Apache Kylin : Analytical Data Warehouse for Big Data
Welcome to Kylin Wiki.
Background
Apache Kylin have provided migration tool to support migrating metadata across different clusters since version 2.0. Recently, we have refined and added new ability to CubeMigration tool, The list of enhanced functions is showed as below:
- Support migrating all cubes in source cluster
- Support migrating a whole project in source cluster
- Support migrating and upgrading metadata from older version to Kylin 4
This feature will be released in the Apache Kylin-4.0.0 official version.
How to use
'CubeMigrationCLI.java' CLI used positional arguments before, and is now changed to POSIX Style arguments, look at the following example:
./bin/kylin.sh org.apache.kylin.tool.CubeMigrationCLI -srcConfig ADMIN:KYLIN@host1:7070 -dstConfig ADMIN:KYLIN@host2:7070 -overwriteIfExists -srcProject default
All supported parameters are listed below:
Option | Has Parameter | Description |
---|---|---|
-srcConfig | true | [Required] The KylinConfig of the source cluster with 3 kinds of format: 1. uri e.g. user:pwd@host:port. 2. properties file e.g. /home/kylin/conf/kylin.properties 3. local metadata dir e.g. /home/kylin/meta_backups/meta_2021_04_21_18_29_04 |
-dstConfig | true | [Required] The KylinConfig of the target cluster with 3 kinds of format: 1. uri e.g. user:pwd@host:port. 2. properties file e.g. /home/kylin/conf/kylin.properties 3. local metadata dir e.g. /home/kylin/meta_backups/meta_2021_04_21_18_29_04 |
-allCubes | false | [Optional] migrate all cubes in source cluster. |
-cube | true | [Optional] migrate single cube in source cluster, argument value is the cube name to migrate. |
-srcProject | true | [Optional] migrate all cubes under specific project in source cluster, argument value is the project name to migrate. |
-dstProject | true | [Optional] cube's new project home(will be created if not exists). If not set, keep the same as cube's original project. With this option, we can migrate a "single cube", "a project" or "all cubes" to a target project. |
-migrateSegment | false | [Optional] migrate segment data |
-overwriteIfExists | false | [Optional] overwrite target cluster's metadata if exists |
-purgeAndDisable | false | [Optional] purge source cluster data |
-realMigrate | true | [Optional] execute migration, parameter value:
|
-copyAcl | false | [Optional] copy ACL |
Please note:
- The URI format of KylinConfig is not backward compatible, for it fetches metadata storage information by http request, older version may not be supported.

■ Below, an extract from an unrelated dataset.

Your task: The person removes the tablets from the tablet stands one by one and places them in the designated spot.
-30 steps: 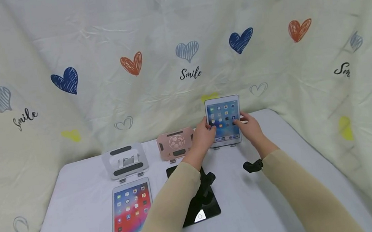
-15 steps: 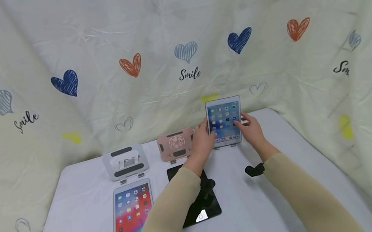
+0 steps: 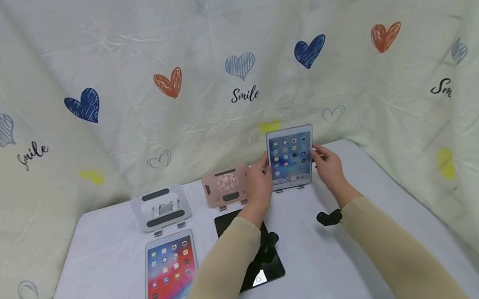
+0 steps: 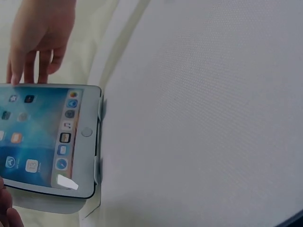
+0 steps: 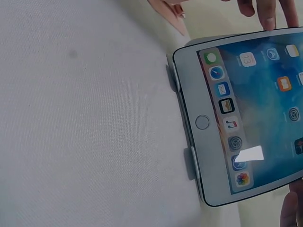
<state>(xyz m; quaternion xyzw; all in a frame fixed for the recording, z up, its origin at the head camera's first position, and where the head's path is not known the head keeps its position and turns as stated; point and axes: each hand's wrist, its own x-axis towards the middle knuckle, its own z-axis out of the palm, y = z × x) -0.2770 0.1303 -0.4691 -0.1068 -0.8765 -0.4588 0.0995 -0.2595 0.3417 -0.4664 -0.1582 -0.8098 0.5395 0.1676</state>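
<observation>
A white tablet (image 3: 291,158), its home screen lit, leans upright on a stand at the back right of the table. Its lower edge sits in the stand's two small hooks (image 5: 194,163). My left hand (image 3: 259,184) is at the tablet's left edge, fingertips right at the rim. Along the right edge lies my right hand (image 3: 329,166); in the left wrist view this right hand (image 4: 42,28) has fairly straight fingers, the thumb tip at the rim. Neither thumb lies over the screen. Most of the stand is hidden behind the tablet.
Left of the tablet stand a pink folding stand (image 3: 227,185) and a grey folding stand (image 3: 144,213). In front lie a white tablet with a red and blue screen (image 3: 169,276) and a black tablet (image 3: 271,271), partly under my left forearm. A printed curtain (image 3: 210,128) hangs behind.
Both thumbs have slid off the screen out to the tablet's side edges, and the right hand has shifted slightly right. The tablet has shifted a little right and stays on its stand.
</observation>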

- only one of "-cube", "-srcProject", "-allCubes" could be specified.
- "-migrateSegment" will not be able to migrate segment data from older version to Kylin 4, because storage type is switched from HBase to Parquet.
- CubeMigrationCli will reload target cluster's metadata, we don't have to restart target cluster.
Migrate metadata from HBase to Kylin 4
HBase will be removed after KYLIN 4.0. If you are migrating metadata stored in HBase to 4.x cluster, you are required to do an additional step:
1.Export metadata from older cluster to local dir using scripts in old software package:
./bin/metastore.sh backup
2. Use 'CubeMigrationCLI.java' CLI provided in 4.0 package to set source KylinConfig to metadata directory exported in step 1
./bin/kylin.sh org.apache.kylin.tool.CubeMigrationCLI -srcConfig ${exported_metadata_dir} -dstConfig USERNAME:PASSWORD@HostName:Port -allCubes ...
'CubeMigrationCLI.java' CLI will read exported metadata and change cube's information, including 'storage_type', 'query_engine', 'version' and 'cube signature', and then write into target metadata storage.